Per ragioni anagrafiche il mio ‘68 cominciò tardi e lentamente, all’università dopo il liceo. Fu un’esperienza irripetibile e indimenticabile che ha segnato e avuto conseguenze profonde e durevoli per la mia vita seguente:  non sarei quello che sono senza quei due anni e mezzo triestini.

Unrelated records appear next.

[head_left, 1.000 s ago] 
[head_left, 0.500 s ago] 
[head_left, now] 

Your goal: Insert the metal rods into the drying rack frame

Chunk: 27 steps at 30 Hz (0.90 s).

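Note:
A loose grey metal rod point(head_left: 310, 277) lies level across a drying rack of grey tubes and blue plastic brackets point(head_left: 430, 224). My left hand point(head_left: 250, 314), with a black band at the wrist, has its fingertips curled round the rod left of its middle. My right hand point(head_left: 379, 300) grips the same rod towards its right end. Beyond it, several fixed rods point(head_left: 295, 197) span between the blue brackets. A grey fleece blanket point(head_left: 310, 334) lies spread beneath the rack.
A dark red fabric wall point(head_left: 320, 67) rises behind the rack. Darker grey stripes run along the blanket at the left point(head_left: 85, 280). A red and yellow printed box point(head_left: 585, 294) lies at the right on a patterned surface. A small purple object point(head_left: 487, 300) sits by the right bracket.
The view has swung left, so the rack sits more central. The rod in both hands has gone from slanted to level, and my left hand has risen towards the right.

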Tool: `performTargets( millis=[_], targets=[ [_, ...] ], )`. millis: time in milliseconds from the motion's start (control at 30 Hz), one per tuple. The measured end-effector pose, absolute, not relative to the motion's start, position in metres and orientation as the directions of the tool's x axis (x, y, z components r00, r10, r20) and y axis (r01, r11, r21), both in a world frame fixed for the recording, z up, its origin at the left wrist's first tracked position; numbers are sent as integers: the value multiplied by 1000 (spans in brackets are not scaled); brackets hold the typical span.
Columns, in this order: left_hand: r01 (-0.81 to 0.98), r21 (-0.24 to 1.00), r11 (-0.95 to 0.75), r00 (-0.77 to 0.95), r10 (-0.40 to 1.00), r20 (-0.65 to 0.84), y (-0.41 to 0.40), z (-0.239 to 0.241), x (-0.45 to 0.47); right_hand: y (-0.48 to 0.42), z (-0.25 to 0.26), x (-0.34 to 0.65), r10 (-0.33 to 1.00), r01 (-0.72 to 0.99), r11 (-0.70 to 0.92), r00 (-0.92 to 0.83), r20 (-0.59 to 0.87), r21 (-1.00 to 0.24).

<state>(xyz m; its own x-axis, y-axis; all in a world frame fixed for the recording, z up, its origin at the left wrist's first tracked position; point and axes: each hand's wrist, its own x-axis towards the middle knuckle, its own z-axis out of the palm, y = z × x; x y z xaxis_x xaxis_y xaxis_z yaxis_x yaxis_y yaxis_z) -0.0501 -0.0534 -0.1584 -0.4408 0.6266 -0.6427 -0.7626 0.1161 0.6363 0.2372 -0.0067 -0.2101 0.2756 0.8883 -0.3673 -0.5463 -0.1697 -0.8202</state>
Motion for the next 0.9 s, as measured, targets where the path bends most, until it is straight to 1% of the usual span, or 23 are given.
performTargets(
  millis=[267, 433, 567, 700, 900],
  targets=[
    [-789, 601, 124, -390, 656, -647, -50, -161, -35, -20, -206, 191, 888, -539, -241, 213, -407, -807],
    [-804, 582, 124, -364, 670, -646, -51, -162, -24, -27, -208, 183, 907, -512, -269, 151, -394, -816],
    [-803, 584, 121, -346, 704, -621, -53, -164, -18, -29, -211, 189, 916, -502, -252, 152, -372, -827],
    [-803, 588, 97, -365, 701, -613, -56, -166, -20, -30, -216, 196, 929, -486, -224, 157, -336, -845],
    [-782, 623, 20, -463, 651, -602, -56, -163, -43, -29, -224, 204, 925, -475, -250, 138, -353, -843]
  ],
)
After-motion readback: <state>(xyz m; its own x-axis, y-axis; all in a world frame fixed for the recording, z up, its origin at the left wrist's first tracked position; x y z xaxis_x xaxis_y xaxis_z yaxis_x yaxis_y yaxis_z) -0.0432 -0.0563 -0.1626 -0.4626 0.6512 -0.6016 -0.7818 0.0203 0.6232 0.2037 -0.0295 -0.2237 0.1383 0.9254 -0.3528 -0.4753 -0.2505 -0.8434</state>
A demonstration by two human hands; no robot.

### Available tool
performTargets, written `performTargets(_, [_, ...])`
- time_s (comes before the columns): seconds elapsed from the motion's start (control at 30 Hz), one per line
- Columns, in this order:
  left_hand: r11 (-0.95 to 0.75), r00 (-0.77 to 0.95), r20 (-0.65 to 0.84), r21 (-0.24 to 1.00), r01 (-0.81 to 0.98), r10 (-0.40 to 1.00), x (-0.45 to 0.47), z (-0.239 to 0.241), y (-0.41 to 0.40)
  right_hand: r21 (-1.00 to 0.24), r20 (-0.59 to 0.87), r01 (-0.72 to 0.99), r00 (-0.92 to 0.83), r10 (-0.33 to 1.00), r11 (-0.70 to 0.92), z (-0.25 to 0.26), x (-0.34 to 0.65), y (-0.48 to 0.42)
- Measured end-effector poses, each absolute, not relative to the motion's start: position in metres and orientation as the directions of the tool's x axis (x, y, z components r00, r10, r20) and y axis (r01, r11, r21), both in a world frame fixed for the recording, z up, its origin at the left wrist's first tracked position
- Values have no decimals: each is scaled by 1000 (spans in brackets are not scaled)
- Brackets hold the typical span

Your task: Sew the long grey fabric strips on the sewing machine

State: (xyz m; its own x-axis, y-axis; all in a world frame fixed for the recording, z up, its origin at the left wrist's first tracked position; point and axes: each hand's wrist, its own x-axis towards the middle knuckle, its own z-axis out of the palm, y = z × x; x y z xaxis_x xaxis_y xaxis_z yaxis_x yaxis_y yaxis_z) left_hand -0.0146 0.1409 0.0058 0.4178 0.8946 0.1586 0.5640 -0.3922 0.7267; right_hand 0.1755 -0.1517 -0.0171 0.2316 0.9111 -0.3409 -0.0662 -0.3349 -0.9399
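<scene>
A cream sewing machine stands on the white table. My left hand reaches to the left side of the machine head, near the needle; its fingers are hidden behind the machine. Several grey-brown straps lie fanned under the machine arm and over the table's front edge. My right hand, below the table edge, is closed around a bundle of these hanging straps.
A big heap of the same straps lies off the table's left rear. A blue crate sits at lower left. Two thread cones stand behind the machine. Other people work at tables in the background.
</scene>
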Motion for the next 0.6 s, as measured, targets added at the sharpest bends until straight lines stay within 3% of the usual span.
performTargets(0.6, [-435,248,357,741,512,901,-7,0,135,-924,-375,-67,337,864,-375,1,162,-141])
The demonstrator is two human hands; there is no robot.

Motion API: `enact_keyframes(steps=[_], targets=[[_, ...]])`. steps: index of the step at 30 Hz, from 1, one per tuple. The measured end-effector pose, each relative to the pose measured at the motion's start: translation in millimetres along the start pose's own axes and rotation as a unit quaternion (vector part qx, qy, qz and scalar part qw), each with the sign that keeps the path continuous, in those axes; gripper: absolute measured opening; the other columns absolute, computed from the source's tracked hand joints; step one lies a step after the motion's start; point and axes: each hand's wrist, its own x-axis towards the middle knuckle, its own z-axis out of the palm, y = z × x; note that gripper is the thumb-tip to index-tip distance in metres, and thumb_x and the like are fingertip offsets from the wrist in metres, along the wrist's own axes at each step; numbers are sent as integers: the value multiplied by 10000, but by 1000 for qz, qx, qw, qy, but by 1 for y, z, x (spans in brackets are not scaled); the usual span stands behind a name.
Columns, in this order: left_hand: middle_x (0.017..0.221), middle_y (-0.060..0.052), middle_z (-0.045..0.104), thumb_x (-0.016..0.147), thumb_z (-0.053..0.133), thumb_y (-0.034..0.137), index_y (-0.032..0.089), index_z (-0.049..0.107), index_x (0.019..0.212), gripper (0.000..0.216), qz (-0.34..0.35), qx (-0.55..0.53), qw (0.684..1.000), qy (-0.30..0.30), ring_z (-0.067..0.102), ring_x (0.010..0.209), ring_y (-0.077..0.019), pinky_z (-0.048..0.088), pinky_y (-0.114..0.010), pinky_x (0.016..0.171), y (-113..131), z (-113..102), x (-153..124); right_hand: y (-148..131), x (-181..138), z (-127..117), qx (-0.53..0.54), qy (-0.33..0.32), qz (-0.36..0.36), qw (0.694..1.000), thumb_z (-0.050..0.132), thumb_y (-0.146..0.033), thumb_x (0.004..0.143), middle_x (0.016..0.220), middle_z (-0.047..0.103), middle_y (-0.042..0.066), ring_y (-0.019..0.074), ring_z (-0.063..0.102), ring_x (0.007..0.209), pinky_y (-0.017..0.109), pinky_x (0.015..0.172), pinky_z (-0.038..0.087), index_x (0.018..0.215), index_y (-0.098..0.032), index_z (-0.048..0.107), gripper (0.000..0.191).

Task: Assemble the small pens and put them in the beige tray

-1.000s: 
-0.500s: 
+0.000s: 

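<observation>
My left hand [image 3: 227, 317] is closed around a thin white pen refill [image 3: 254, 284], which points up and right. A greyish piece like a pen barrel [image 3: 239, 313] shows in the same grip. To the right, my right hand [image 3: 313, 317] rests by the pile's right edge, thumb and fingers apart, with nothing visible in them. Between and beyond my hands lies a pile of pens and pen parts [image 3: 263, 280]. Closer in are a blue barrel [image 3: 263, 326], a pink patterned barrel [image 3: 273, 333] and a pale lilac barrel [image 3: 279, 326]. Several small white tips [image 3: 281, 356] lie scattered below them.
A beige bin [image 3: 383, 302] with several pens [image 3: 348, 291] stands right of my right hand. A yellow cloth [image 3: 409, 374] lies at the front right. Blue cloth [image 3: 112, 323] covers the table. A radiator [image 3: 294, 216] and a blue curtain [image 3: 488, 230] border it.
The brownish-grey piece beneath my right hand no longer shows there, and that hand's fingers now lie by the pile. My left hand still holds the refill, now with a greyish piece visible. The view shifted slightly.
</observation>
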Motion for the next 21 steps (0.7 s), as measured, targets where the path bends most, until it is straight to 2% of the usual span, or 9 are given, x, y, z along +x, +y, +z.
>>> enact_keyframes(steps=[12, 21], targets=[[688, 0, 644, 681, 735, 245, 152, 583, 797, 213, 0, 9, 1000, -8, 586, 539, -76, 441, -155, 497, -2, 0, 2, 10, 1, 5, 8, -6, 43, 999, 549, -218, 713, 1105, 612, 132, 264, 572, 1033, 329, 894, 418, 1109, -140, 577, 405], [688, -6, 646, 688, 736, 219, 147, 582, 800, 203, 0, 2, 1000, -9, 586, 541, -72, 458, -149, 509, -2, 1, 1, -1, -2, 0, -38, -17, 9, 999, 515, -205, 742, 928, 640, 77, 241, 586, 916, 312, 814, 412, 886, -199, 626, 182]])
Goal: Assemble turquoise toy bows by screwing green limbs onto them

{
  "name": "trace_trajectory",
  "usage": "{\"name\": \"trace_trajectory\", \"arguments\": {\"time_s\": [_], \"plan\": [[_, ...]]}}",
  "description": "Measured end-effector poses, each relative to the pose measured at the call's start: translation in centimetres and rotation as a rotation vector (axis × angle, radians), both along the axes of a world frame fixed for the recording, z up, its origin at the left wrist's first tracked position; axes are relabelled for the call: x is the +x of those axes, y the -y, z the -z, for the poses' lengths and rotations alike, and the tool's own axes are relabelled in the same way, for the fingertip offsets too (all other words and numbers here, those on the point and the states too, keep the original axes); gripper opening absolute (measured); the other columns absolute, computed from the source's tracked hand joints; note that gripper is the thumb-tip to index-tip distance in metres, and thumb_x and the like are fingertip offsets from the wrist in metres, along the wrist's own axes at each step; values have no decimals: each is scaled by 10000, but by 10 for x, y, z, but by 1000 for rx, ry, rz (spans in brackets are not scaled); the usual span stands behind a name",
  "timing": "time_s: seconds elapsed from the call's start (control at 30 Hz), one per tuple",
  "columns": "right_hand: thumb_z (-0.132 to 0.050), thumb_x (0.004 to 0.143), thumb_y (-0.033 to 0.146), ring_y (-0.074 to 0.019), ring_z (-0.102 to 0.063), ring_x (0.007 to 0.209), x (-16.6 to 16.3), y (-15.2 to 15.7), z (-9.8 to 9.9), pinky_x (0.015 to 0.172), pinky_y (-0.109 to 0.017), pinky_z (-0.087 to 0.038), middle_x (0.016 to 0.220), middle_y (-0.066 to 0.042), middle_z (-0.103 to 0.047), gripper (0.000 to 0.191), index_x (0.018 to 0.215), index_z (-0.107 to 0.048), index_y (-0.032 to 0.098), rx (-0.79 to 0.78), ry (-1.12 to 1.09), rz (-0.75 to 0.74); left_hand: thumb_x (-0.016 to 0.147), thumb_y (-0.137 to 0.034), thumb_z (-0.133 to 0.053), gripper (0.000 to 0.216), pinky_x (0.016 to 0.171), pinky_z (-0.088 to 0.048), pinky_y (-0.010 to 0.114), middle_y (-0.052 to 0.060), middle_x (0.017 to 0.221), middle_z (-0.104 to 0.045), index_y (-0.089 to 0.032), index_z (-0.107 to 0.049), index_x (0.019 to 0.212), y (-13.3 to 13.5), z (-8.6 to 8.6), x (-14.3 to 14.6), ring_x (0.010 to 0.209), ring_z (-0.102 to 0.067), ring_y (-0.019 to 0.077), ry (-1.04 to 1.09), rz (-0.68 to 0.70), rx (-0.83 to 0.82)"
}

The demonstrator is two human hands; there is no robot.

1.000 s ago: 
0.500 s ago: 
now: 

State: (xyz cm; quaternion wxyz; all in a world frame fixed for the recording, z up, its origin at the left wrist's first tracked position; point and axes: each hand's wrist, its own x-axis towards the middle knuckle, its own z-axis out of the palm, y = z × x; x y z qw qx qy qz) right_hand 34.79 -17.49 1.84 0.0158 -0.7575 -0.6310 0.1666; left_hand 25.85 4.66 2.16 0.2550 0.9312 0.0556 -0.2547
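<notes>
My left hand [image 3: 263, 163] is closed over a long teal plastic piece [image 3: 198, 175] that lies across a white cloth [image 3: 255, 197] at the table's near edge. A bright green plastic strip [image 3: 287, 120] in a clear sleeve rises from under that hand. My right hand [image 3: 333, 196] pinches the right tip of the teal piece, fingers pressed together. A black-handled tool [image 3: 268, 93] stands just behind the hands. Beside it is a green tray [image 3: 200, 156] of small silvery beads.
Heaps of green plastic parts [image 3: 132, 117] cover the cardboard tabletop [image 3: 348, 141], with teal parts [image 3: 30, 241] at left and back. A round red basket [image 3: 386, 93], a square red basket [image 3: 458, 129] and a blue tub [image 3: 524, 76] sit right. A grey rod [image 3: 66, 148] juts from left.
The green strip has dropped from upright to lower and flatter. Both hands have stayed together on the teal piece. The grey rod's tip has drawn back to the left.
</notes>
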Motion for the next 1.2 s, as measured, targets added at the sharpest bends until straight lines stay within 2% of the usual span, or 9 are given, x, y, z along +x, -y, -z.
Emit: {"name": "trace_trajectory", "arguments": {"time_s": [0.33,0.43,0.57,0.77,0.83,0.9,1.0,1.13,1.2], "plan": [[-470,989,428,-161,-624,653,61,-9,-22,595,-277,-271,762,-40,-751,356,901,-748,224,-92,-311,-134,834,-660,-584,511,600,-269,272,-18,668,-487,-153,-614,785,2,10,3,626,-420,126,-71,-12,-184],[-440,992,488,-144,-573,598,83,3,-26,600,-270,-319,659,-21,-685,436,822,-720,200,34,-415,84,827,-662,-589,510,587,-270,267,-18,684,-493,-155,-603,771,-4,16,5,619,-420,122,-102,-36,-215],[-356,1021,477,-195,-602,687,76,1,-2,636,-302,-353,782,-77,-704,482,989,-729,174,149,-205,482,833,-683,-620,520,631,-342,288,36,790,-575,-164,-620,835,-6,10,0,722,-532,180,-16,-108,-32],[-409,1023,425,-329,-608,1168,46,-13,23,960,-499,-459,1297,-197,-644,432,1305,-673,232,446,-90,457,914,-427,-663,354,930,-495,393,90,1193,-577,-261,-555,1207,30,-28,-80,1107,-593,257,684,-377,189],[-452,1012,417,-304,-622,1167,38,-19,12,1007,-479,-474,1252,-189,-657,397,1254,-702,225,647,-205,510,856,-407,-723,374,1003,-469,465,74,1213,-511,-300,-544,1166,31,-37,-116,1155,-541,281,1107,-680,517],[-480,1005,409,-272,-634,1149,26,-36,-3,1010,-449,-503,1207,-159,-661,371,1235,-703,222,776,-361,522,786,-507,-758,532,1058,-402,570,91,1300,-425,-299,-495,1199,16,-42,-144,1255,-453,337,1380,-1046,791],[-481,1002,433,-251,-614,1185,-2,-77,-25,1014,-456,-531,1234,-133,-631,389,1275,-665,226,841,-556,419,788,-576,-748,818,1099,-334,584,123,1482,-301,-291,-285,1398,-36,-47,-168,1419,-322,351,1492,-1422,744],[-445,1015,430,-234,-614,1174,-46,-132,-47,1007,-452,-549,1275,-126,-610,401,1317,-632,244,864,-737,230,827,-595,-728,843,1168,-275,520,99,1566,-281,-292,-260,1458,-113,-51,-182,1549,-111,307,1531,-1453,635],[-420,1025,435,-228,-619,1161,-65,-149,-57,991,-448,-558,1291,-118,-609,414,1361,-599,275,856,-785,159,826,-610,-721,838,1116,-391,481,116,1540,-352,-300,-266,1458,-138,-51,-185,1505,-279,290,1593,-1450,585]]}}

               Per farvi un’idea dovete immaginare un lànfur (termine ironico-spregiativo allora ancora in voga a Trieste), un brufoloso ragazzotto del contado friulano (Udine allora gli sembrava e probabilmente era un luogo periferico e provinciale, però lui aveva avuto allo Stellini un professore di filosofia: Gian Giacomo Menon, che l’aveva ‘contagiato’ trasmettendogli la libido sciendi facendogli intravedere altri mondi e così aprendogli la mente e lo sguardo), un pandòlo «con il cuore di simboli pieno» e la testa altrettanto zeppa di confuse velleità (nonché di pregiudizi nei confronti dei cuginastri triestini) il quale dopo la maturità classica nel luglio ’68 approdò alla facoltà di Filosofia in Città Vecchia.

Uno che per molti mesi, soltanto per partito preso e per un infondato pregiudizio e un’immotivata diffidenza anti triestini, invece di mescolarsi con gli ‘indigeni’ se ne andava solo soletto a mangiare un panino sul molo Audace (se c’era il sole) o in qualche bettola di seconda mano (se pioveva o tirava la bora). Sempre da solo. E che poi senza indugi prendeva il treno e tornava nella rassicurante ‘tana’ friulana tra i suoi pochi ma consolidati e fidati amici del liceo. Se continuava così, per lui dal punto di vista esistenziale sarebbe stato un disastro.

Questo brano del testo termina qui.